Он зашагал по узкой тропинке мимо разрушенных, изъязвленных войной могил. Он покинул кладбище. Он брел по городу, и в его мозгу роились воспоминания о Гелле: какой она была, когда он вернулся, как она его любила, как дарила любовь, которая была ему необходима, чтобы выжить, какое это было невероятное блаженство, когда он ее нашел, – но теперь ему казалось, будто даже тогда он знал, что с ним она встретит лишь смерть и найдет свой конец на этом кладбище.
Он тряхнул головой.
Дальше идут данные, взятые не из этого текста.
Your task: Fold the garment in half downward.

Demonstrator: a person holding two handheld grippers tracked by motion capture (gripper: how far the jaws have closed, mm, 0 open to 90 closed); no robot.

Да нет, подумал он, просто не повезло. Он вспомнил, как много раз вечерами приходил домой – ужин стоял на столе, она уже спала на кушетке, он брал ее на руки и относил в кровать, уходил, потом возвращался, а она спала глубоким мирным сном, в чьих объятиях он чувствовал себя в безопасности. Просто не повезло, подумал он снова, снимая с себя какую-либо вину, но на сей раз безнадежно, вспомнив о собственной жестокости – как он заточил ее в узилище одиночества, не позволяя ей уделить хоть немного внимания людям, которых она любила.
Уже оказавшись на окраине города, он обратился к другому богу, попытался призвать его из того мира, в котором жила его мать, в котором жили благополучные семьи, беззаботные сытые дети, добродетельные жены, кого узы брака обеспечили всеми радостями жизни. Он попытался перенестись в этот мир, где так много разнообразнейших наркотиков, притупляющих страдания, и укрыться в тени воспоминаний, которые могли бы принести ему теперь утешение.